# [Data below]
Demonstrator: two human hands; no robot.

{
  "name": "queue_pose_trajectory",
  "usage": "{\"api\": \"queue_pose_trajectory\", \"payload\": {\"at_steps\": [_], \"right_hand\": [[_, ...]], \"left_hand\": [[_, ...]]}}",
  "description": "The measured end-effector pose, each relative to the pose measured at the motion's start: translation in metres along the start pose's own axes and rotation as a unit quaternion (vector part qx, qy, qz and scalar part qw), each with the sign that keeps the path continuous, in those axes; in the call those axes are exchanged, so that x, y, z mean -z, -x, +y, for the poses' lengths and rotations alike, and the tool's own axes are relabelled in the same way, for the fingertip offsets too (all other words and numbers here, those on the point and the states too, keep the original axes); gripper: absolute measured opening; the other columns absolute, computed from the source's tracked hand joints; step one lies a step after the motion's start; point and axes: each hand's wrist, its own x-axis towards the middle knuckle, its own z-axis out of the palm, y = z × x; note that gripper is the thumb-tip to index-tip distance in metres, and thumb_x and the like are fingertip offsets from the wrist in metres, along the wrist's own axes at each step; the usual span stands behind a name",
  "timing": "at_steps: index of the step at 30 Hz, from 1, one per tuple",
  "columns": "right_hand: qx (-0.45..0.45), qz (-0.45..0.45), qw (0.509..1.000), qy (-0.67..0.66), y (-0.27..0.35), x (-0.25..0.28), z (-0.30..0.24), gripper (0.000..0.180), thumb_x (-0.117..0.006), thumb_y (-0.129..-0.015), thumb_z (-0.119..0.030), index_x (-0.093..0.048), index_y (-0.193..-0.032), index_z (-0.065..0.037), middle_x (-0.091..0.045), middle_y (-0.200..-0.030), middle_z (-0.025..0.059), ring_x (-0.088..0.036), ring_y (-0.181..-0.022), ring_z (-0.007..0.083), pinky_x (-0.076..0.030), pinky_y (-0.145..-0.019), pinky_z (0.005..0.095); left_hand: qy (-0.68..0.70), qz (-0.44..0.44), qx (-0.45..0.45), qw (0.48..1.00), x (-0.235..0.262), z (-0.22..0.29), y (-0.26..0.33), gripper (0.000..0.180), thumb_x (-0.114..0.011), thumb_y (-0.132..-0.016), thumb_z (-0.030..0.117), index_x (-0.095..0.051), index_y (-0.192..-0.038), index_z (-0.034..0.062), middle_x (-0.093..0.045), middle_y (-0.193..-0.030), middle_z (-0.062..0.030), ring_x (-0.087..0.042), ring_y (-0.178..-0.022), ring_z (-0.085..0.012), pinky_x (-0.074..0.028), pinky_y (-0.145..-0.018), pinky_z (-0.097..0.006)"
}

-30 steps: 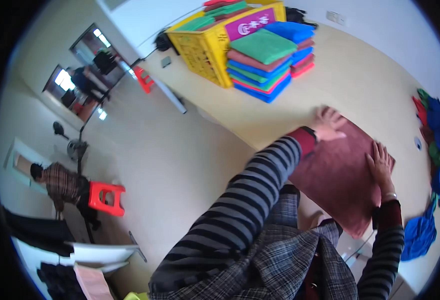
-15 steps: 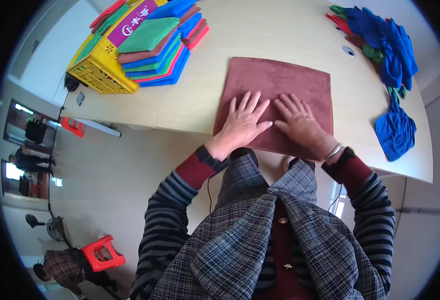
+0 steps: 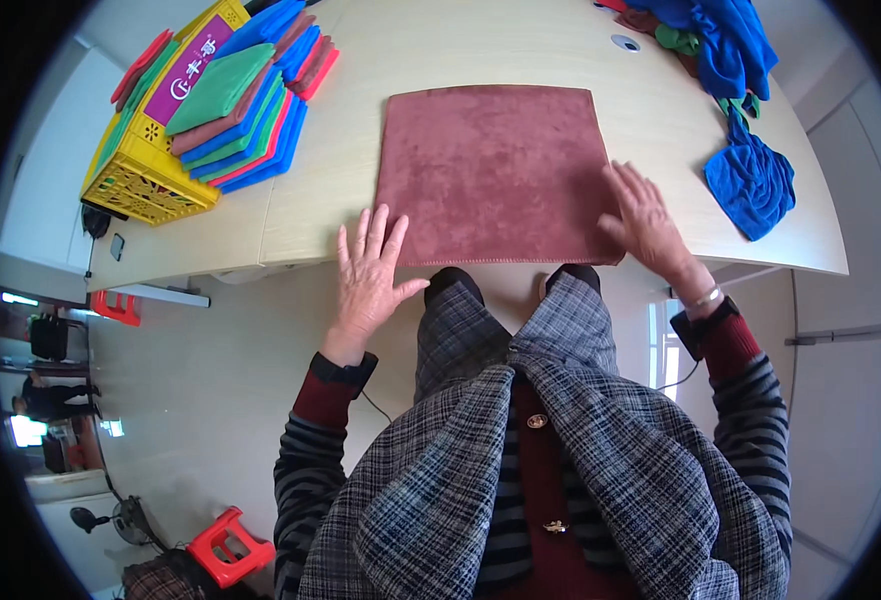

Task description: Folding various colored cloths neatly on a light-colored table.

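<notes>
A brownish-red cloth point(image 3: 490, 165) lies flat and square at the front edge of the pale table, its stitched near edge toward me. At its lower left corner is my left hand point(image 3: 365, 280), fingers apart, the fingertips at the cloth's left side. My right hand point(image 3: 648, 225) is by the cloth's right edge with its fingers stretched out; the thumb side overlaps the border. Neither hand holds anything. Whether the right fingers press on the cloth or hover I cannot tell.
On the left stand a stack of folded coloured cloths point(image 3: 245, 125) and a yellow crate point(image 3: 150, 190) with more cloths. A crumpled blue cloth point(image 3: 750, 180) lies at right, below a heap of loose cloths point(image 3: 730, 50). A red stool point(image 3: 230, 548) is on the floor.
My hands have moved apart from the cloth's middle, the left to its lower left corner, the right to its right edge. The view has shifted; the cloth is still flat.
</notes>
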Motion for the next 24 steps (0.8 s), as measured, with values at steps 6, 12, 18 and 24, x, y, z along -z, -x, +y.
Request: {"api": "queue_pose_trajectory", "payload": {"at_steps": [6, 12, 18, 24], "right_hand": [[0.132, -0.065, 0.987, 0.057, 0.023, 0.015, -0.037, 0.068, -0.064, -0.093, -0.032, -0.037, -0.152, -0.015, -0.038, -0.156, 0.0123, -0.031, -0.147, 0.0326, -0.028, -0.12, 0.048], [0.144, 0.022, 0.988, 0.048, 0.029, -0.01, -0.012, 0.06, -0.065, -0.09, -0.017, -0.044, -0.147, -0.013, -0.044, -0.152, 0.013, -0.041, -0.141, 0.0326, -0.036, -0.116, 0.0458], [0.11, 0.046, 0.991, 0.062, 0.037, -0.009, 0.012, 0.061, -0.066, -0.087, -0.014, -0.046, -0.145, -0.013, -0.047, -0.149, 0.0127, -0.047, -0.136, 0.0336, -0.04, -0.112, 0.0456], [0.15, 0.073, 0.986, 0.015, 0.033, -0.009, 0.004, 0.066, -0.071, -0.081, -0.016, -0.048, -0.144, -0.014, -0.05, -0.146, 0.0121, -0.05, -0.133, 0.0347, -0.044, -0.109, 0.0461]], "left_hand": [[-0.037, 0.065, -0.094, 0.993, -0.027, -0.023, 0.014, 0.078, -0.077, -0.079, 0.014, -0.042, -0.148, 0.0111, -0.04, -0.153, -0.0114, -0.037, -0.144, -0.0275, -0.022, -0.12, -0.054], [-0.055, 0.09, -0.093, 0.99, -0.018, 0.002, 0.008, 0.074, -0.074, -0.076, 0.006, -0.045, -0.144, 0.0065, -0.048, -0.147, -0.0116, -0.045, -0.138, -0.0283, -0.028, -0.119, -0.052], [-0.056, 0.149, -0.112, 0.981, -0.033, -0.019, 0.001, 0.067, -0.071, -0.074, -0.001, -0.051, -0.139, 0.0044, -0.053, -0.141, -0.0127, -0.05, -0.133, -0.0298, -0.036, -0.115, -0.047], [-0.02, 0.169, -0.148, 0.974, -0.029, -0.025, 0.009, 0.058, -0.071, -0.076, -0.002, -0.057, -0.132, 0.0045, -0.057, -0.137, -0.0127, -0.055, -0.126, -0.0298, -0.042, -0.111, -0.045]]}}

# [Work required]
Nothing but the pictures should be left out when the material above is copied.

# [Task solution]
Demonstrator: two human hands; no robot.

{
  "name": "queue_pose_trajectory",
  "usage": "{\"api\": \"queue_pose_trajectory\", \"payload\": {\"at_steps\": [_], \"right_hand\": [[_, ...]], \"left_hand\": [[_, ...]]}}",
  "description": "The measured end-effector pose, each relative to the pose measured at the motion's start: translation in metres along the start pose's own axes and rotation as a unit quaternion (vector part qx, qy, qz and scalar part qw), each with the sign that keeps the path continuous, in those axes; in the call those axes are exchanged, so that x, y, z mean -z, -x, +y, for the poses' lengths and rotations alike, and the tool's own axes are relabelled in the same way, for the fingertip offsets too (all other words and numbers here, those on the point and the states too, keep the original axes); gripper: absolute measured opening; the other columns absolute, computed from the source's tracked hand joints; step one lies a step after the motion's start; point and axes: each hand's wrist, its own x-axis towards the middle knuckle, its own z-axis out of the palm, y = z × x; note that gripper is the thumb-tip to index-tip distance in metres, and thumb_x and the like are fingertip offsets from the wrist in metres, along the wrist's own axes at each step; the usual span stands behind a name",
  "timing": "at_steps: index of the step at 30 Hz, from 1, one per tuple",
  "columns": "right_hand: qx (-0.45..0.45), qz (-0.45..0.45), qw (0.509..1.000), qy (-0.67..0.66), y (-0.27..0.35), x (-0.25..0.28), z (-0.30..0.24), gripper (0.000..0.180), thumb_x (-0.117..0.006), thumb_y (-0.129..-0.015), thumb_z (-0.119..0.030), index_x (-0.093..0.048), index_y (-0.193..-0.032), index_z (-0.065..0.037), middle_x (-0.091..0.045), middle_y (-0.200..-0.030), middle_z (-0.025..0.059), ring_x (-0.088..0.036), ring_y (-0.181..-0.022), ring_z (-0.007..0.083), pinky_x (-0.076..0.030), pinky_y (-0.145..-0.019), pinky_z (0.005..0.095); left_hand: qy (-0.68..0.70), qz (-0.44..0.44), qx (-0.45..0.45), qw (0.48..1.00), x (-0.235..0.262), z (-0.22..0.29), y (-0.26..0.33), gripper (0.000..0.180), thumb_x (-0.114..0.011), thumb_y (-0.132..-0.016), thumb_z (-0.030..0.117), index_x (-0.095..0.051), index_y (-0.192..-0.038), index_z (-0.034..0.062), middle_x (-0.093..0.045), middle_y (-0.193..-0.030), middle_z (-0.062..0.030), ring_x (-0.087..0.042), ring_y (-0.178..-0.022), ring_z (-0.085..0.012), pinky_x (-0.074..0.028), pinky_y (-0.145..-0.018), pinky_z (-0.097..0.006)"
}

-30 steps: 
-15 steps: 
+0 steps: 

Task description: Folding various colored cloths neatly on a light-colored table.

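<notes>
A brownish-red cloth point(image 3: 490, 165) lies flat and square at the front edge of the pale table, its stitched near edge toward me. At its lower left corner is my left hand point(image 3: 365, 280), fingers apart, the fingertips at the cloth's left side. My right hand point(image 3: 648, 225) is by the cloth's right edge with its fingers stretched out; the thumb side overlaps the border. Neither hand holds anything. Whether the right fingers press on the cloth or hover I cannot tell.
On the left stand a stack of folded coloured cloths point(image 3: 245, 125) and a yellow crate point(image 3: 150, 190) with more cloths. A crumpled blue cloth point(image 3: 750, 180) lies at right, below a heap of loose cloths point(image 3: 730, 50). A red stool point(image 3: 230, 548) is on the floor.
My hands have moved apart from the cloth's middle, the left to its lower left corner, the right to its right edge. The view has shifted; the cloth is still flat.
</notes>
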Motion for the next 24 steps (0.8 s), as measured, with values at steps 6, 12, 18 and 24, x, y, z along -z, -x, +y.
Request: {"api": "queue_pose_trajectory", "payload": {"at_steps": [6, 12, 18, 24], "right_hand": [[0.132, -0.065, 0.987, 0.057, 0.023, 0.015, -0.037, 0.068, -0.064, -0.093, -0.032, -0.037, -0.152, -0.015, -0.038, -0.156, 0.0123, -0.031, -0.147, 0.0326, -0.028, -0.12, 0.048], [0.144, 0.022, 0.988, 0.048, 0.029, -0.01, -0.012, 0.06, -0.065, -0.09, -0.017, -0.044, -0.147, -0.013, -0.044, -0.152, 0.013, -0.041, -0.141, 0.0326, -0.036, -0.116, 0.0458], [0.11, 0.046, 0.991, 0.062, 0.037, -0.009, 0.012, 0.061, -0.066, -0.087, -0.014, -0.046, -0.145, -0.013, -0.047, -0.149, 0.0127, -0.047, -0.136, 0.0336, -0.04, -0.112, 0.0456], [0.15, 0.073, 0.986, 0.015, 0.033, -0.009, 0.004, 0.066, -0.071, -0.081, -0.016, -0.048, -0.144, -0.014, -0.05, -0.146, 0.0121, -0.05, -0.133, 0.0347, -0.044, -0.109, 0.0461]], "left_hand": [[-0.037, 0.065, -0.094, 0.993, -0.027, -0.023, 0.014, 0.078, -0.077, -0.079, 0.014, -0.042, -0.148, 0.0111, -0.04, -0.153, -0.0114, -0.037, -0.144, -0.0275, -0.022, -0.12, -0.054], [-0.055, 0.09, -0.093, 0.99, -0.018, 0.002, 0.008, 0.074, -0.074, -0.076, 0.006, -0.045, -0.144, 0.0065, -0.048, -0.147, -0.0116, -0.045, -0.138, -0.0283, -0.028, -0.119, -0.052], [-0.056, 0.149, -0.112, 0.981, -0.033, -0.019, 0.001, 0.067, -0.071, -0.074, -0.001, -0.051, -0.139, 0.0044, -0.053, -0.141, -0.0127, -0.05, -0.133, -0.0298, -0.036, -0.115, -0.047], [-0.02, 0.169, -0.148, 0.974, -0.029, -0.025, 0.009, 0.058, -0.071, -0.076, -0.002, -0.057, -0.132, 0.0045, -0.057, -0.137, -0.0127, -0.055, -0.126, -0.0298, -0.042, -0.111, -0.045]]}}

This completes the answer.